Review: Remington 700 SPS Tactical AAC-SD .308


Review: Remington 700 SPS Tactical AAC-SD .308

In a previous article, I tested the Remington SPS Tactical 308 rifle, which has inappropriately been nicknamed by many as the poor man’s sniper rifle. It is a good-shooting 308 bolt action, and it’s durable to boot. It came equipped with Hogue rubber stock and a 1:10 twist 20” threaded barrel.


When I saw that Remington offered the AAC-SD model with similar specs, I jumped on ordering one. I was interested to see how the models varied. What was this new flavor Remington was offering under the AAC brand. I mean, it should be similar to the SPS, right?  Actually not just similar, but absolutely freaking identical in every aspect with the exception of the model name on the side of the receiver and a different catalog model number. Even the color of the Hogue stock was the same.

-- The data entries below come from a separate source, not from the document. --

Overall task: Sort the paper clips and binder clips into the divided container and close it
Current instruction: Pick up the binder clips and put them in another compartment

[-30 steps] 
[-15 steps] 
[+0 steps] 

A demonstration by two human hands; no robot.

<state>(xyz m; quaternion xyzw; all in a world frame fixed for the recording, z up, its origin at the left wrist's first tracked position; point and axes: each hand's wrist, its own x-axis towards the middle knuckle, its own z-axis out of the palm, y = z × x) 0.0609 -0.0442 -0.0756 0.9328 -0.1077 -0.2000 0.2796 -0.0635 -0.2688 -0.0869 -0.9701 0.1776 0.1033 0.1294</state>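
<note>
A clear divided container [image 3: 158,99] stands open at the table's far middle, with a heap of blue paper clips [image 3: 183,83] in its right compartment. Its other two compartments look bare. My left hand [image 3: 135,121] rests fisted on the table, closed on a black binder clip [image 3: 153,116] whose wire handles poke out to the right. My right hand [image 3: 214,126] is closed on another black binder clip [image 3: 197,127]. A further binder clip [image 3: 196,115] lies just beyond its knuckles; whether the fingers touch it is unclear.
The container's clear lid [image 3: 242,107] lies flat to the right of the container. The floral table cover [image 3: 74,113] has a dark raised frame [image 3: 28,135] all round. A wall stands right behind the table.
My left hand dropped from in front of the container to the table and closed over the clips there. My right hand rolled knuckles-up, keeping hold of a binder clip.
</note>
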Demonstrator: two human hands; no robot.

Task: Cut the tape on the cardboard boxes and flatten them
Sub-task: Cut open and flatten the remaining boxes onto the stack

To Remington, I suppose it just made sense to relabel the threaded-barrel SPS Tactical model under the AAC moniker. After all, Remington didn’t buy one of the top suppressor companies to not sell suppressors and start producing suppressor-ready firearms. This was Remington’s first obvious marketing step in that direction.

I had thought there would be a twist rate change, some tweaks, something different that would have made for a really interesting side-by-side comparison. But, nope.

When shot side-by-side, the SPS Tactical and AAC-SD even delivered almost-identical groups with each type of ammo, so let’s just get on with more about the SPS line. It should come as no surprise that much of my review will carry over points from my other article.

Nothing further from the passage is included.